14. Un vector de expresión que contiene la secuencia de ácidos nucleicos de la reivindicación 12.

15. Un vector de expresión que contiene la secuencia de ácidos nucleicos de la reivindicación 13.

16. Una célula hospedero que comprende al menos un vector de expresión que expresa una proteína de la reivindicación 6.

17. Un método de producir una proteína de unión, el método comprende: (a) desarrollar la célula hospedero de la reivindicación 16 bajo condiciones tales que la célula hospedero exprese una región variable de cadena ligera de inmunoglobulina; y (b) cosechar la región variable de cadena ligera de inmunoglobulina.

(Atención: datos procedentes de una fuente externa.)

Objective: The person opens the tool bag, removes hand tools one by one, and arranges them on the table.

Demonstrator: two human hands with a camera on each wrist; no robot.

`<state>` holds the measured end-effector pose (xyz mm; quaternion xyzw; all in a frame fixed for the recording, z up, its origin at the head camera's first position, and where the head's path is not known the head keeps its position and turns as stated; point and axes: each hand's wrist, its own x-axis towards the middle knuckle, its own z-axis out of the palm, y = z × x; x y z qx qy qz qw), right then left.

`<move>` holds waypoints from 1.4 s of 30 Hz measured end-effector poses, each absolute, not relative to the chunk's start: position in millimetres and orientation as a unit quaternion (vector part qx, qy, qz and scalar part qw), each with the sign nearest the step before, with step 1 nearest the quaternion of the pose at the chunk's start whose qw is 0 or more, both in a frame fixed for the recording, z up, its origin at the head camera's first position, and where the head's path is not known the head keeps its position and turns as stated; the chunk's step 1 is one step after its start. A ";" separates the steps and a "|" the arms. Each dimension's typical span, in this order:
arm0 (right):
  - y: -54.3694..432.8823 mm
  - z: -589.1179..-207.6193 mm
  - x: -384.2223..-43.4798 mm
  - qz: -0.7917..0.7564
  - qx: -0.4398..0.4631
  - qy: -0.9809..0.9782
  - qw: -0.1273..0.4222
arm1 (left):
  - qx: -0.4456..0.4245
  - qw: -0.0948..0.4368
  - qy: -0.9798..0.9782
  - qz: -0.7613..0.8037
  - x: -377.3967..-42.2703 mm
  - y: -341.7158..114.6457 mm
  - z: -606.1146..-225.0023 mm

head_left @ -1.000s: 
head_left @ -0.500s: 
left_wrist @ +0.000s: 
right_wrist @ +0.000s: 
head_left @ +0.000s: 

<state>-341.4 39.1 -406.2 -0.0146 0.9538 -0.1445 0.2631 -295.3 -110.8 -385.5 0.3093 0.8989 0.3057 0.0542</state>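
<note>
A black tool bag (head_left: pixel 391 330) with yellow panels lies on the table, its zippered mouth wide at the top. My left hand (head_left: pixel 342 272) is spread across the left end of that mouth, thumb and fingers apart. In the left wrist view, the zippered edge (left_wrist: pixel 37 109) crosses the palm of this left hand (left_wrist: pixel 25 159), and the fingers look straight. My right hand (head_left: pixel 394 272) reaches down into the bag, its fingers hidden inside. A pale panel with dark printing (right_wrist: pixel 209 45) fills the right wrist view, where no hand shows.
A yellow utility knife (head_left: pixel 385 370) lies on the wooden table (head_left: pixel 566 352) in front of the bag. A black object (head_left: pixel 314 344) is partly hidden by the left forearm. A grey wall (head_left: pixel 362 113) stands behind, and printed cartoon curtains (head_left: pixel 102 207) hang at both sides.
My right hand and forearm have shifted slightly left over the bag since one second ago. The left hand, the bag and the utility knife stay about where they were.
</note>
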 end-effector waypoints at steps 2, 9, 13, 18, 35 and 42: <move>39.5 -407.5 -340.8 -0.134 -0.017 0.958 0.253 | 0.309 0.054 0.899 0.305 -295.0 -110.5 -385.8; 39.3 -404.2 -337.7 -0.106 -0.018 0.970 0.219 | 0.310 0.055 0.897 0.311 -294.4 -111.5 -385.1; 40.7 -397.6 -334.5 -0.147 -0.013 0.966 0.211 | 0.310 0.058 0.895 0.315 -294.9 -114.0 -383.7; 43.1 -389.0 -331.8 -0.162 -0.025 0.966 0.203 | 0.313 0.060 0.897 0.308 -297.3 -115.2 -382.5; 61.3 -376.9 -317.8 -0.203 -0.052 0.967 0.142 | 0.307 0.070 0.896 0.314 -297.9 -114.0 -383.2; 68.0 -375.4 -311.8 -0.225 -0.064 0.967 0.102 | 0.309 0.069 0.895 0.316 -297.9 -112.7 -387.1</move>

18. El método de la reivindicación 17, en donde, después del paso (b), la región variable de cadena ligera de inmunoglobulina se une covalentemente a una región variable de cadena pesada de inmunoglobulina, de modo que las regiones variables de cadena ligera y de cadena pesada juntas unen al FCH humano

19. Un método de producir una proteína de unión, el método comprende: (a) desarrollar la célula hospedero de la reivindicación 16 bajo condiciones tales que la célula hospedero exprese una región variable de cadena pesada de inmunoglobulina; y (b) cosechar la región variable de cadena pesada de inmunoglobulina.

20. El método de la reivindicación 19, en donde, después del paso (b), la región variable de cadena pesada de inmunoglobulina se une covalentemente a una región variable de cadena ligera de inmunoglobulina, de modo que las regiones variables de cadena ligera y de cadena pesada juntas unen al FCH humano.